Deriving Effective Soil Water Retention Characteristics from Shallow Water Table Fluctuations in Peatlands

Abstract

Core Ideas This is a new approach for determining in situ peat soil water retention characteristics. It only requires data on water table changes, precipitation, and microrelief. Water table rises are used to invert for water retention parameters. Applicability is demonstrated for field data from a peatland. This approach should be applicable to other shallow groundwater systems.We have developed a novel and simple approach that can be used to derive effective in situ soil water retention characteristics from field monitoring time series in peatlands. The simplicity of the approach is given by the very limited data requirements, which comprise only precipitation, water table, and, if relevant, microrelief data. Our approach is built on two main assumptions: (i) for shallow groundwater systems, the soil moisture profile is always close to hydrostatic equilibrium; and (ii) during short time periods of high precipitation, the water storage change due to lateral fluxes is small compared with the precipitation input.

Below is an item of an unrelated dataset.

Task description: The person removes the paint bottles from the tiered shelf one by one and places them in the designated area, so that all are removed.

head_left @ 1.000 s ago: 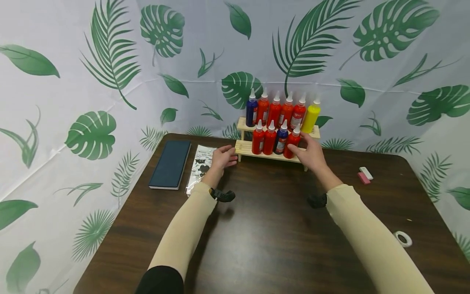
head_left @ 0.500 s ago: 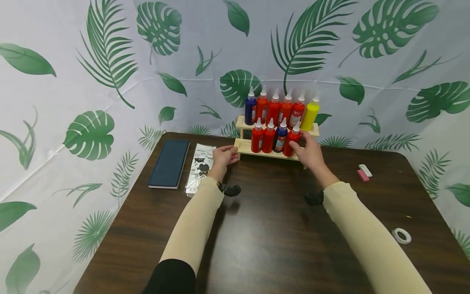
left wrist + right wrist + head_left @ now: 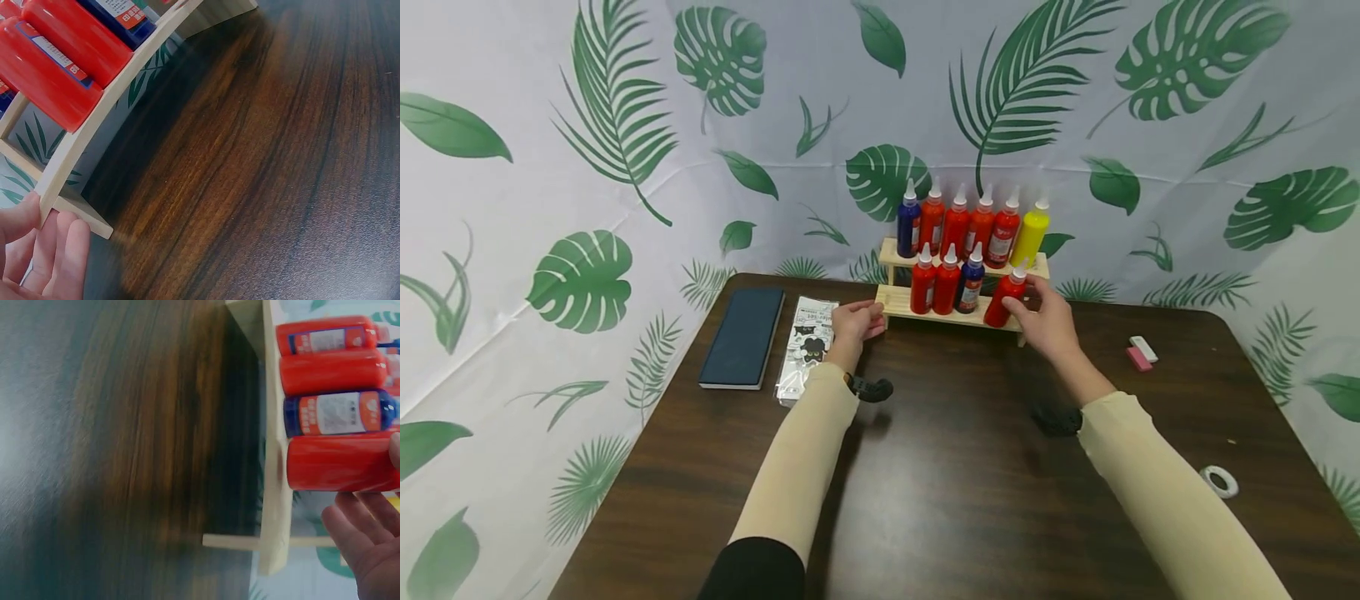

Given these assumptions, the height of a water table rise due to a precipitation event mainly depends on the soil water retention characteristics, the precipitation amount, the initial water table depth, and, if present, the microrelief. In this study, this dependency was used to determine the effective van Genuchten parameters by Bayesian inversion assuming a uniform soil profile. We applied our concept to field data from a peatland with microrelief. Results indicated that observations of water table rises caused by precipitation events can contain sufficient information to constrain the soil water retention characteristics around monitoring wells in peatlands to plausible ranges. In principle, the approach should also be applicable to other shallow groundwater systems. Application limits and potential systematic errors are discussed.